The ability to look further back in time is important in allowing BOSS
to take advantage of a feature in the universe called "baryon
oscillations." Baryon oscillations began when pressure waves traveled
through the early universe. Like sound waves passing through air, the
waves pushes some of the matter closer together as they travel.
In the early universe, these waves
were moving at half the speed of light, but when the
universe was only a few hundred thousand years old, the universe
cooled enough to halt the waves, leaving a signature 500 million light
years in length.
"We can see these frozen waves in the distribution of galaxies today,"

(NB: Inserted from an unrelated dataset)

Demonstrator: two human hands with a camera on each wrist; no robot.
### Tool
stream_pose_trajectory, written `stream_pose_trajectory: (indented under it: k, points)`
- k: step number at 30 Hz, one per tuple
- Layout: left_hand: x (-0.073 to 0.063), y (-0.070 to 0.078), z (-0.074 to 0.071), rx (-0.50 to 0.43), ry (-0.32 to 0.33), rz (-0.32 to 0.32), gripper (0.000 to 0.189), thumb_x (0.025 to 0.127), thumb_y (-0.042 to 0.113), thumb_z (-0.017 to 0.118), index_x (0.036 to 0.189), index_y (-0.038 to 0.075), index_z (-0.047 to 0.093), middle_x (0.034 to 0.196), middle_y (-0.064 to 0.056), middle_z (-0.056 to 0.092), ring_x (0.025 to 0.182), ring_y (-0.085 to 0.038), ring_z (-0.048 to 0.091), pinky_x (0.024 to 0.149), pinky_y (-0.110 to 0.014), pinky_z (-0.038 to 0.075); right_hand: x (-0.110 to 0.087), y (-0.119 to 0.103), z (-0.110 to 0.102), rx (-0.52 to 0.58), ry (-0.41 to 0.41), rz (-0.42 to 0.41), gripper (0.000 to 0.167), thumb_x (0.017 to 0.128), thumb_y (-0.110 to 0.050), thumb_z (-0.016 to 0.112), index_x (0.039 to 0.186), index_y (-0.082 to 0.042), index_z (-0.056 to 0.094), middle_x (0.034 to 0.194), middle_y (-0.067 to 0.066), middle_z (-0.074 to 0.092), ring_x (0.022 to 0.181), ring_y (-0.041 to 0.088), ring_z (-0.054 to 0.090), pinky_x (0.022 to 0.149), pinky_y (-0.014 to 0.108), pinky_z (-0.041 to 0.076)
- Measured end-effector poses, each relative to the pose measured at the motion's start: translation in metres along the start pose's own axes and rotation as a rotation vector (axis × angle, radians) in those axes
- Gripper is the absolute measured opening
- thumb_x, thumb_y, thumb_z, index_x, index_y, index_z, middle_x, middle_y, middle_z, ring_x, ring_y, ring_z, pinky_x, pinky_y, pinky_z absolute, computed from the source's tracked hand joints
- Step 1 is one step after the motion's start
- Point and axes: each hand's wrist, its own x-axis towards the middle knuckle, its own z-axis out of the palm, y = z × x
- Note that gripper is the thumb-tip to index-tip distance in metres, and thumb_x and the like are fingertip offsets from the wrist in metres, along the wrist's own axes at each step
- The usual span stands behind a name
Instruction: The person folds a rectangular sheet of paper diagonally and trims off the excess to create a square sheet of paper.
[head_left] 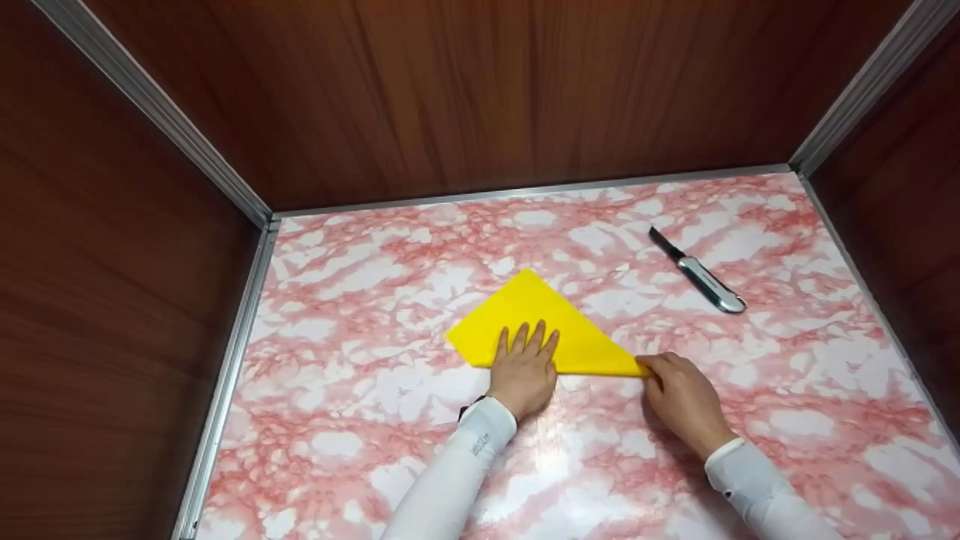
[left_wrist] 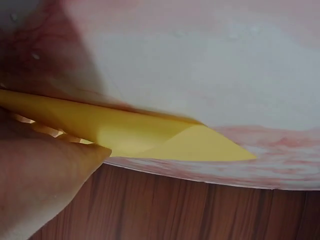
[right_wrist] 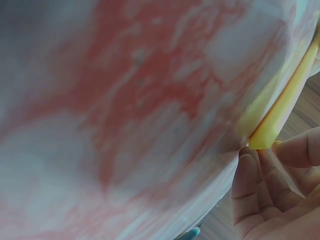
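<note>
A folded sheet of yellow paper (head_left: 536,307) lies on the table, its top corner pointing away from me and its near edge a straight fold. My left hand (head_left: 525,375) rests flat on it, fingers straight and slightly spread over the near edge; in the left wrist view the thumb (left_wrist: 97,152) lies along the paper. At the paper's right tip, my right hand (head_left: 682,397) pinches the corner between thumb and curled fingers. In the right wrist view the narrow folded end (right_wrist: 265,137) sits at those fingertips.
A utility knife (head_left: 701,277) with a dark blade and silver-and-green handle lies to the far right of the paper. The table (head_left: 360,442) has a red-and-white marbled top. Brown wood-grain panels (head_left: 480,97) with metal edging (head_left: 525,193) enclose its back and sides.
</note>
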Motion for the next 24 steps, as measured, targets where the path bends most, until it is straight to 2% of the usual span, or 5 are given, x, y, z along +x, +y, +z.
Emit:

said Daniel Eisenstein of the University of Arizona, the Director of
the SDSS-III. "By measuring the length of the baryon oscillations, we
can determine how dark energy has affected the expansion history of
the universe. That in turn helps us figure out what dark energy could
be. Studying baryon oscillations is thus an exciting method for
measuring dark energy in a way that's complementary to techniques in
supernova cosmology. BOSS's galaxy measurements will be a
revolutionary dataset that will provide rich insights into the
Universe."
The BOSS spectrographs will work with more than two thousand large
metal plates that are placed at the focal plane of the telescope; these
plates are drilled with the precise locations of nearly two million
objects across the northern sky. Optical fibers plugged into a
thousand tiny holes in each of these "plug plates" carry the light
from each observed galaxy or quasar to BOSS's new spectrographs.
Using these plug plates for the first light image should have been
easy, but it didn't quite turn out the way astronomers planned. "In
our first test images, it looked like we'd just taken random spectra
from all over," Schlegel said. After some hair-pulling, the problem
turned out to be simple. "After we flipped the plus and minus signs in
the program, everything worked perfectly."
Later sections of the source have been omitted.